Researchers from the Trofimuk Institute of Petroleum Geology and Geophysics, Siberian Branch of the Russian Academy of Sciences (IPGG SB RAS) have investigated a representative collection of 585 samples collected in the city of Novosibirsk and the eastern regions of Novosibirsk Region.
According to scientists, radon levels in groundwaters can vary significantly from month to month, therefore obtaining a true picture required collecting water samples from the same wells several times.
Why is this research important?
According to the Laboratory of Hydrogeology of Sedimentary Basins of Siberia at IPGG SB RAS, as many as 12 radon water occurrences were identified within the Novosibirsk metropolitan area back in the Soviet era. Most of Novosibirsk stands on the same-name granite massif where radon-222, a colorless inert gas is a naturally occurring. When released from granite aquifers, radon may easily move toward the surface in air or dissolve in groundwater.
As is known, the radioactivity from radon in the water at normal background level poses no health risk; it is therefore critical to test water for radon. In the city of Novosibirsk, groundwaters account for less than 3% of the total public drinking and household water supplies, and for up to 10% in the satellite cities of Berdsk and Iskitim. However, in other communities, groundwater constitutes the primary source of public drinking water supplies, and many private households use their own dug or drilled wells.
What conclusions have scientists come to?

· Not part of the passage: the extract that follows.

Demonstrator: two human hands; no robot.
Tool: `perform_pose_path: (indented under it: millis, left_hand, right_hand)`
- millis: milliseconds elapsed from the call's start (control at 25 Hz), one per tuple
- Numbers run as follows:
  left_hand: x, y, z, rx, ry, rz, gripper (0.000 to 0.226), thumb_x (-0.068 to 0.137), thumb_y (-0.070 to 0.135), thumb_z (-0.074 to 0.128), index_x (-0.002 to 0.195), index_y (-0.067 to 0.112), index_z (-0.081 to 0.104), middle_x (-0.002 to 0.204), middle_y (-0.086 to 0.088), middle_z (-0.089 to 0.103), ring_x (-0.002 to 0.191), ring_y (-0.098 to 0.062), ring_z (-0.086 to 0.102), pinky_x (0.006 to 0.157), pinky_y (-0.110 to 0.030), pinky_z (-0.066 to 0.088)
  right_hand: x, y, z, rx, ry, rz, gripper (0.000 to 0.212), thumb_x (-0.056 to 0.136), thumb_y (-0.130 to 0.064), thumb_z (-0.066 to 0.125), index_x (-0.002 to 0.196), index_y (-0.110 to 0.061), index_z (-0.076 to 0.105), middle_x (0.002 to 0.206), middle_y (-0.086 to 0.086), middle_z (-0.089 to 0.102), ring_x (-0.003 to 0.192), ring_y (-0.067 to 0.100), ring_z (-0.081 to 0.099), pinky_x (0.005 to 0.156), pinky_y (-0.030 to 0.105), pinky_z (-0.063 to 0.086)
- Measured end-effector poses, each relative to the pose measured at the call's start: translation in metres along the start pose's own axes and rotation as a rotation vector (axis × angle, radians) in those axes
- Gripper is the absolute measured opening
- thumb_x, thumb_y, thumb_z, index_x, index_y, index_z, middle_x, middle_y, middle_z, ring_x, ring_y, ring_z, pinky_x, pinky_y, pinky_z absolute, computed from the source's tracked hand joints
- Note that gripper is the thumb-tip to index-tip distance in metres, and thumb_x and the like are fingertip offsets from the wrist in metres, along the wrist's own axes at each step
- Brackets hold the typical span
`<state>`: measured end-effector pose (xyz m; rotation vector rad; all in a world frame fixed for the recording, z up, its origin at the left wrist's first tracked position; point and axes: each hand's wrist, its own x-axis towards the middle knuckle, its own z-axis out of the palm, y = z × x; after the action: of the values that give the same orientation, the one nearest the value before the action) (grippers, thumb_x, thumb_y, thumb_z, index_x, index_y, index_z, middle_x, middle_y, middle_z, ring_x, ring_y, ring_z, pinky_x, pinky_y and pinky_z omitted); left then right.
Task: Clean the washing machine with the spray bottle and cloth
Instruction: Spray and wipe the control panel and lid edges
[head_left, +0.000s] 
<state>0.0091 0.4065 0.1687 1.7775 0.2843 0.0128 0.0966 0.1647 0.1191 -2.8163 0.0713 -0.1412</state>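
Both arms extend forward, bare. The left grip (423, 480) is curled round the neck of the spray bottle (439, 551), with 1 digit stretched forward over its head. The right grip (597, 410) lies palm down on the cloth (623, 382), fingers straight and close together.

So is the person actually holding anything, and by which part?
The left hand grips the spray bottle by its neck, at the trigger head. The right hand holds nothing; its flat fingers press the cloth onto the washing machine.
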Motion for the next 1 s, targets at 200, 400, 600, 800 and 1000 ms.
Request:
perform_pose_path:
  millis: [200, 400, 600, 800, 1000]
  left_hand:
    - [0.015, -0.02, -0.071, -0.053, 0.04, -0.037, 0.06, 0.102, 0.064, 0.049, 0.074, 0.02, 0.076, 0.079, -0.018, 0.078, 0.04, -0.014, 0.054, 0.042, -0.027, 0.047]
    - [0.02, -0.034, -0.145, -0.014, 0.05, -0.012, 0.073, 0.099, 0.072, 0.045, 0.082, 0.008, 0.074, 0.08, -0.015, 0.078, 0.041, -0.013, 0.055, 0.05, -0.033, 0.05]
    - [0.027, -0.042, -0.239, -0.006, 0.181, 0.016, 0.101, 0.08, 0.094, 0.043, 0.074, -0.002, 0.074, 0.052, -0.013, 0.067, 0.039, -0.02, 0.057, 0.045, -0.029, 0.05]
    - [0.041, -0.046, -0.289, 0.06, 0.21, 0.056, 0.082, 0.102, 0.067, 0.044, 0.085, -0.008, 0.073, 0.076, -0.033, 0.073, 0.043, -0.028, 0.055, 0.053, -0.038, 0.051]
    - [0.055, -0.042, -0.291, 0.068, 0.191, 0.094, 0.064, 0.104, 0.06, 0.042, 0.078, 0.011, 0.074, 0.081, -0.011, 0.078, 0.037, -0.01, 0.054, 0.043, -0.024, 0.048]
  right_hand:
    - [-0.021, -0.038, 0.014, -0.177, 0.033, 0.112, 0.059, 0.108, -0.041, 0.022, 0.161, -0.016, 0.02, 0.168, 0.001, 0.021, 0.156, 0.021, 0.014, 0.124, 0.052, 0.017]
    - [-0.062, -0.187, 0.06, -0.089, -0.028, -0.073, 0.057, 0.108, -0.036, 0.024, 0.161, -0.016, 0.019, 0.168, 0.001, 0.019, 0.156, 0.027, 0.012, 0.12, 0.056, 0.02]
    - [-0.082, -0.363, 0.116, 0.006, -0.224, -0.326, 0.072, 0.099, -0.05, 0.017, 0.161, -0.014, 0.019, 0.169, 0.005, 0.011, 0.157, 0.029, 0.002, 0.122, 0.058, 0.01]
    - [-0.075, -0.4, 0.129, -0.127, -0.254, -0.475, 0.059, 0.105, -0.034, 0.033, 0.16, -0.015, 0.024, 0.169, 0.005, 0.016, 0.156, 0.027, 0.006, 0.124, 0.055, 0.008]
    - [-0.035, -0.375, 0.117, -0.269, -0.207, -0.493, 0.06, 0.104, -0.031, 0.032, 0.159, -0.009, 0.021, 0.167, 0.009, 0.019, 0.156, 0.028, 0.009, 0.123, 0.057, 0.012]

The study has found radon levels to be within permissible limits in the vast majority of samples. However, its concentrations exceeding the norm were reported from 91 water intake wells (22% of samples), most of which were located within the city limits of Novosibirsk, in the vicinity of the towns of Akademgorodok, Kolyvan, Novobibeevo, and several other settlements in the Novosibirsk region. These well-water supply systems are located primarily within the Novosibirsk granite massif or at the contact zone with the Kolyvan massif – which is why radon levels there are higher than in other places. According to scientists, effective means of reducing elevated levels of radon in home air and dissolved in drinking water would be the ventilation of premises and water settling before drinking.
Detailed research results have been submitted to the Novosibirsk Region Government, and the work will be continued in the coming years.
Published by IPGG Press Service
For reference
Field works were partially funded under the umbrella of project No. FWZZ-2022-0014 of the Ministry of Science and Higher Education of the Russian Federation, and project No. 25-17-20024 of the Russian Science Foundation and the Government of the Novosibirsk Region (No. 30-2025-000896) – in the part of radon activity concentrations measurement and risk assessment.